Task brief: Below are some entries; state how many of their lines include the word "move" and give no more than that number.

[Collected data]
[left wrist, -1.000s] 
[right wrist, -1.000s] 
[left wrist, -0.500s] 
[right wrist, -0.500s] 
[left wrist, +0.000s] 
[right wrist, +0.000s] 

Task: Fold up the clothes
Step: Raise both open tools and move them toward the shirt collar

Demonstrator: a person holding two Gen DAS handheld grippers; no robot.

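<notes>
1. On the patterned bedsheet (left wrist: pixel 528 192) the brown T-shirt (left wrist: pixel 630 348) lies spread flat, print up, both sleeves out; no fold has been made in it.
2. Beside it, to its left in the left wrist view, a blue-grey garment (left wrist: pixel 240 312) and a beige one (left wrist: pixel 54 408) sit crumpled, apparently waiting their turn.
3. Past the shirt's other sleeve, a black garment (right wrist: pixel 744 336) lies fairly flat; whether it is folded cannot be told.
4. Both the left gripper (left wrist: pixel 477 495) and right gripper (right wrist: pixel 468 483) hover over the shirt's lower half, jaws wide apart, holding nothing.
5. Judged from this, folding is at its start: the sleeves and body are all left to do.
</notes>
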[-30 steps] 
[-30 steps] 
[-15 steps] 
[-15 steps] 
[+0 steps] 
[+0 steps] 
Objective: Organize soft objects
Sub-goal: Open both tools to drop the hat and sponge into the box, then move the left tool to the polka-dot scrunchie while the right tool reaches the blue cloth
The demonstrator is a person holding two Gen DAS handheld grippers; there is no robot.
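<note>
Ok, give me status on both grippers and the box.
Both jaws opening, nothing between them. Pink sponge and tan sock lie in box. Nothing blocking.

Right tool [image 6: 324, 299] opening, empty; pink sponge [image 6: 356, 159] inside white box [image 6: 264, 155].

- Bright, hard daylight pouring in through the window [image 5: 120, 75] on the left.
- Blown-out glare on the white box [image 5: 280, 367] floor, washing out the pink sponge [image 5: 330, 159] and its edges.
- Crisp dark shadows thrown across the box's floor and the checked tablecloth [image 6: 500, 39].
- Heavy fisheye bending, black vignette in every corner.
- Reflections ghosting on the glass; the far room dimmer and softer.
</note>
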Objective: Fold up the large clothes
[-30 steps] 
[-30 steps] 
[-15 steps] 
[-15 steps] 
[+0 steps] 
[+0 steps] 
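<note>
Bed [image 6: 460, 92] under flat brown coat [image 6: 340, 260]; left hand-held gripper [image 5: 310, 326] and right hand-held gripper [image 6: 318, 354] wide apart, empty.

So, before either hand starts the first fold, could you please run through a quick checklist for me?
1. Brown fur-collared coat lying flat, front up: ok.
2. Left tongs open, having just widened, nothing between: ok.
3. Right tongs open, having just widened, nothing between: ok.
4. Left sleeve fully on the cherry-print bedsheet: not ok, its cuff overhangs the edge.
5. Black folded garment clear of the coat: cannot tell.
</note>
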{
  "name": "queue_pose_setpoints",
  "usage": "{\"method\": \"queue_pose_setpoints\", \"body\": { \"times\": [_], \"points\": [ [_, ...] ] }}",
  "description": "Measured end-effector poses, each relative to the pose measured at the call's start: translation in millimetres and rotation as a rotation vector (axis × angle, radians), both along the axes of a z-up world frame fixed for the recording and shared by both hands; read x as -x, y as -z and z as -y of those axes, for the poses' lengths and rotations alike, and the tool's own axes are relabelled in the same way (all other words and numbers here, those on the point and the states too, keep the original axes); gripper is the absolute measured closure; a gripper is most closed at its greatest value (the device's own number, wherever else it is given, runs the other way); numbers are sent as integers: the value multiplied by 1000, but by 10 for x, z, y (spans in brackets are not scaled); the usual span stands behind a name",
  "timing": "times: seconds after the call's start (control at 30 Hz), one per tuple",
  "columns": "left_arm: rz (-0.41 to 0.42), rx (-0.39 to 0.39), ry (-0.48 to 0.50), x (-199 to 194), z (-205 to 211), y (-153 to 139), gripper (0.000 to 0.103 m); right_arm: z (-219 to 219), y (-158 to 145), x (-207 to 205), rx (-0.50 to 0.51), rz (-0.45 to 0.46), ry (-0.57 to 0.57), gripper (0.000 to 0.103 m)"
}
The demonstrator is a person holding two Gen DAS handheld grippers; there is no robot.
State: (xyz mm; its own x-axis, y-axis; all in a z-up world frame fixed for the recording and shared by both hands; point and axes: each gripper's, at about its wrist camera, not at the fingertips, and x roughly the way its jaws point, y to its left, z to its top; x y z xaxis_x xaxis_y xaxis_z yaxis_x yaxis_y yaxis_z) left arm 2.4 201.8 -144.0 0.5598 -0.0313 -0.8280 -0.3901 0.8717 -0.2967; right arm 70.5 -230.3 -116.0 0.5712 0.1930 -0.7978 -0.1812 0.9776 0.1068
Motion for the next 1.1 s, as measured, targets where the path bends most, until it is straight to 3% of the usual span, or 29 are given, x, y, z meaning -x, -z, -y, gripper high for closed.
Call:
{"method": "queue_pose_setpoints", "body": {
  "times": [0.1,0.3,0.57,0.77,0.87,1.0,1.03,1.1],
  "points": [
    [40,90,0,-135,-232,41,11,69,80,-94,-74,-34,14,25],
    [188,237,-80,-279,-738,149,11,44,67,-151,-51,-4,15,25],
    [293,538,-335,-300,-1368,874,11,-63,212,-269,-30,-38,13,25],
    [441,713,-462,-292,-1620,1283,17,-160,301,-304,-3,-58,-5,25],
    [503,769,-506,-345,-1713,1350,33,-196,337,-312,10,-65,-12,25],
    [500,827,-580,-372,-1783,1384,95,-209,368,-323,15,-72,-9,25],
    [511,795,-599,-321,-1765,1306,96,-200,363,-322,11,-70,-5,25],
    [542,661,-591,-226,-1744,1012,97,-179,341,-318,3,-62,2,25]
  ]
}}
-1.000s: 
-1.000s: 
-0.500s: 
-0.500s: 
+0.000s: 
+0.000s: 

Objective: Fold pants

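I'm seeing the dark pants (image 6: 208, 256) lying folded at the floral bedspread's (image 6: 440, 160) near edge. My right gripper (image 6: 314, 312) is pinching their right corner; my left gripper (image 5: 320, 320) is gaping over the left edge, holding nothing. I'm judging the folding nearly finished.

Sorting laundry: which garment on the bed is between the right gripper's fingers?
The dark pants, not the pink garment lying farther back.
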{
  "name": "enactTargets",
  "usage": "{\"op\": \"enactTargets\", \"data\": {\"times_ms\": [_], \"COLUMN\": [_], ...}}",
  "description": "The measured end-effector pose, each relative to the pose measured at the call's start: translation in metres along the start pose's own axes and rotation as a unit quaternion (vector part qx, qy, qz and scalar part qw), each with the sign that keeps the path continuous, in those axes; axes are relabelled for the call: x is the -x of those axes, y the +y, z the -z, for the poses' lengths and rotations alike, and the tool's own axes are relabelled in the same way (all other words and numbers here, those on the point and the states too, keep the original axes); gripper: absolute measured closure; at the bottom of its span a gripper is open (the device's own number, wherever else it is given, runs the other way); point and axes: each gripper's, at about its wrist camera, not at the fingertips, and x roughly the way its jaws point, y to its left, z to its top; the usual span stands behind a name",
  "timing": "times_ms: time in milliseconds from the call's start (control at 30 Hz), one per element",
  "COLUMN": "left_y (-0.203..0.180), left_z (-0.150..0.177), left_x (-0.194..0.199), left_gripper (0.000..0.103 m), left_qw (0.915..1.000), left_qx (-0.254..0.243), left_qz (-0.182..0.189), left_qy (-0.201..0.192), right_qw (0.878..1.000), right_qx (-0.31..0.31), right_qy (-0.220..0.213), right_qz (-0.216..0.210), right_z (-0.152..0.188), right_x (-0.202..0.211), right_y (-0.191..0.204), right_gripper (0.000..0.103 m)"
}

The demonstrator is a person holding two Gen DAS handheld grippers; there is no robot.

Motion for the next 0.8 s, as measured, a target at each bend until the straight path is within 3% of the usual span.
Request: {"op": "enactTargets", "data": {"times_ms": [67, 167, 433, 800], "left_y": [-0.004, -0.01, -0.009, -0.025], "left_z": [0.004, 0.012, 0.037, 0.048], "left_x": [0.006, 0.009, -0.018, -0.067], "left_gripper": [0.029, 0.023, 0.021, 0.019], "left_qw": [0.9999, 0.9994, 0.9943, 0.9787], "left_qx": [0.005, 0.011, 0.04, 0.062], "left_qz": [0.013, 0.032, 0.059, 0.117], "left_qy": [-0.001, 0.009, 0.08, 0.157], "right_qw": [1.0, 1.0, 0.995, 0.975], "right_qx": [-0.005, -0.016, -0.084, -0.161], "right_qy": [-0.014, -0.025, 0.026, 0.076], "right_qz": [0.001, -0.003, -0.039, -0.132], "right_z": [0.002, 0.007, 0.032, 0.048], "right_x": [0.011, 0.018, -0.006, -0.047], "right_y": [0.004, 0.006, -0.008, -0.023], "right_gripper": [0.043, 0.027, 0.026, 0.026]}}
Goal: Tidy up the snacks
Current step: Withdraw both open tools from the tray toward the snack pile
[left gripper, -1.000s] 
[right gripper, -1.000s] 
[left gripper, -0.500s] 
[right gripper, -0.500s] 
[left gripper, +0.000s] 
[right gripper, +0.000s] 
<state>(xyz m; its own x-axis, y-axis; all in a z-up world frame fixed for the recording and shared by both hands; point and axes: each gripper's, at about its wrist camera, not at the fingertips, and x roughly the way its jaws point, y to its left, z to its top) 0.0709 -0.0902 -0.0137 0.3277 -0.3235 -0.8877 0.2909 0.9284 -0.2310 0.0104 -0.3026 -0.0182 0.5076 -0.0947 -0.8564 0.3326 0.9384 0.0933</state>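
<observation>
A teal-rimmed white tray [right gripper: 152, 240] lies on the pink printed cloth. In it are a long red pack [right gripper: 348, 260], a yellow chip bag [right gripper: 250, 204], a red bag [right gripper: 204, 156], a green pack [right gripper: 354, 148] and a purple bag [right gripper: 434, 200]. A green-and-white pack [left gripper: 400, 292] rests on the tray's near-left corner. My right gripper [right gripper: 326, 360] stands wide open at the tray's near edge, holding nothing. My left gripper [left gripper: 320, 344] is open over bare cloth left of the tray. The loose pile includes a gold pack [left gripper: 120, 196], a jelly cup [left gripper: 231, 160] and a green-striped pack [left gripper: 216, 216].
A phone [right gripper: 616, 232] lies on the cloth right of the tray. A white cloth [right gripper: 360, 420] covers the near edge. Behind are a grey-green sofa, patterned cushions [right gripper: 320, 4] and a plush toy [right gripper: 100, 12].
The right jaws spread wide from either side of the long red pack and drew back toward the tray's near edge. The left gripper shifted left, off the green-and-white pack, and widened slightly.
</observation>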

Result: 2